The missing piece is the system design that turns these into a coordinated quality program:
A test taxonomy that grows organically as the platform stabilizes
Scheduled execution lanes by speed, risk, and purpose
Consistent artifacts that downstream agents can consume
A clear role for browser automation, internal tool validation, API contracts, and worker-level regressions
Optional specialist agents and model routing for quality tasks
This PRD defines that system and its growth milestones.
Growth Philosophy
This is a living architecture, not a "write 500 tests" project. The test suite grows in lockstep with platform maturity:
Pilot Readiness (now) — Flush bugs, pin known regressions, deepen P0 coverage so 10-15 pilot users hit a stable platform.
Post-Pilot Hardening — As real users surface issues, each bug becomes a regression test. Coverage grows from usage, not quotas.
Mature Platform — When the platform stops changing rapidly, fill out the full taxonomy. The 500+ target is a north star, not a Phase 1 deliverable.
What We're Building
A scalable test coverage architecture spanning API integration tests, regression pins, internal tool validation, stateful journeys, and eventually browser tests — growing as the platform matures
Three production testing recipes with clean runner scripts, schedules, artifact outputs, and downstream handoffs:
Nightly Self-Test Suite
API Health Check & Regression Detector
Weekly Test Coverage Gap Finder
A specialist-agent quality workflow where QA, Jira, and Bug Fixer agents cooperate with rigid artifact contracts
A scheduling model that separates PR checks, hourly health, nightly full confidence, weekly gap analysis, and release validation
A quality artifact standard that lets agents create Jira issues, classify severity, trace source files, and drive bug-fixing without ad hoc reasoning
What We're NOT Building
A separate test repository right now
Full load/performance engineering in this PRD
Chaos testing or production incident automation
A new CI platform
A full synthetic monitoring platform for deployed environments
500 tests before the platform is stable enough to warrant them
Those can become future PRDs once the in-repo testing mesh is stable.
1. Problem Statement
Automatos needs more than "more tests." It needs structured, scalable, agent-operable testing.
Current pain points:
Coverage is present but uneven. Many current tests are smoke checks per endpoint. There are fewer stateful user journeys and fewer end-to-end contract validations than the platform now needs.
No formal test taxonomy exists. Without grouping by risk, speed, and schedule, a 500+ suite will become slow, noisy, and hard to reason about.
The QA -> Jira -> Bug Fixer handoff was previously implicit. Artifact names, scratchpad payloads, and runner outputs were not rigid enough for reliable automation.
Browser simulation is underdeveloped. The product has rich UI and multi-step agent workflows, but browser-level user journeys are not yet a first-class layer.
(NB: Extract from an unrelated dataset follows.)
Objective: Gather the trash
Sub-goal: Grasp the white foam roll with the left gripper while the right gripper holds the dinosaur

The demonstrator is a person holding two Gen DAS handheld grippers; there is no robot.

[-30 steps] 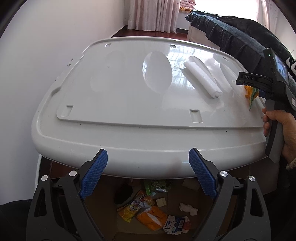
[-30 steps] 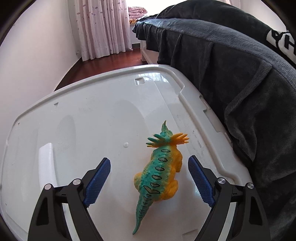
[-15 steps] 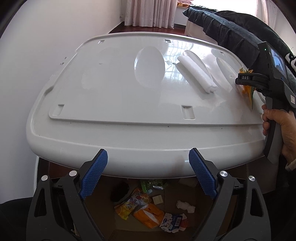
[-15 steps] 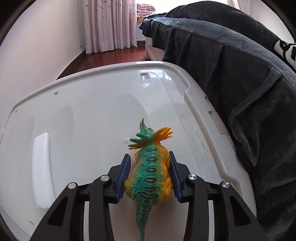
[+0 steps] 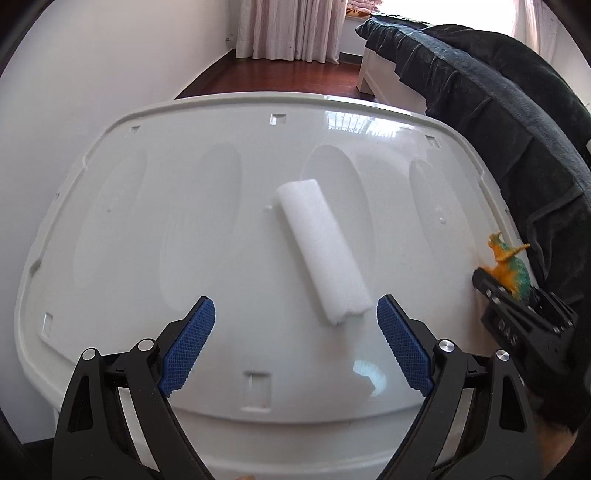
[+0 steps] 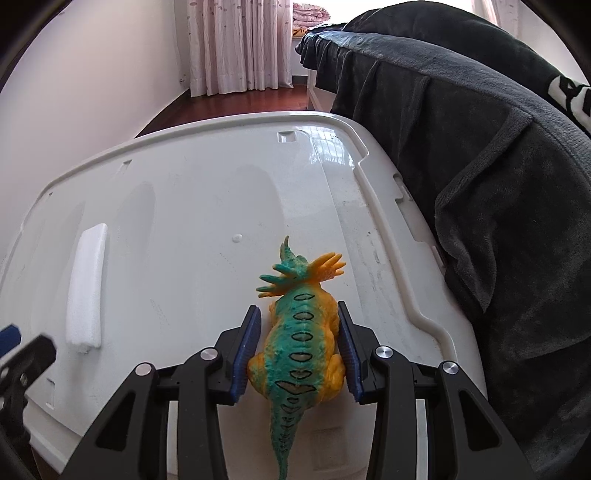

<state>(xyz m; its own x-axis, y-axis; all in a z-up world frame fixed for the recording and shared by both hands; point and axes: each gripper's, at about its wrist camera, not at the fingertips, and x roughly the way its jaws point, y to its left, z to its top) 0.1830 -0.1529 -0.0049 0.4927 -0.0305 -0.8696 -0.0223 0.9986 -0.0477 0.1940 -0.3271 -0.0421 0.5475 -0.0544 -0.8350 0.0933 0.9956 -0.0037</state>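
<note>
A white foam strip [image 5: 323, 251] lies on the white plastic lid [image 5: 147, 221], slanting away from me. My left gripper [image 5: 295, 317] is open, its blue pads on either side of the strip's near end, just short of it. My right gripper [image 6: 297, 325] is shut on an orange and teal toy dinosaur [image 6: 301, 332] that rests on the lid [image 6: 184, 221] near its right edge. The dinosaur [image 5: 509, 258] and right gripper [image 5: 484, 278] also show at the right of the left wrist view. The foam strip [image 6: 86, 284] shows at the left of the right wrist view.
A dark blanket [image 6: 480, 166] hangs over furniture right beside the lid's right edge. A white wall [image 5: 92, 74] runs along the left. Wooden floor and pink curtains [image 5: 291, 29] lie beyond the lid's far edge.
My left gripper has moved forward and up over the lid, to the foam strip's near end. My right gripper has closed on the dinosaur and stays shut on it.
</note>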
Internal tools need deeper validation. Platform actions, scratchpad contracts, scheduler behavior, memory logic, recipe execution, and agent orchestration require test coverage beyond HTTP route checks.
Testing must stay version-aligned with the product. Since routes, payloads, workflows, runner outputs, and agent behaviors change rapidly, test logic should evolve in the same repo and release cycle as the code.
2. Strategic Decision: Keep Testing In-Repo
The test system remains inside automatos-ai.
Why
Version alignment matters more than separation right now.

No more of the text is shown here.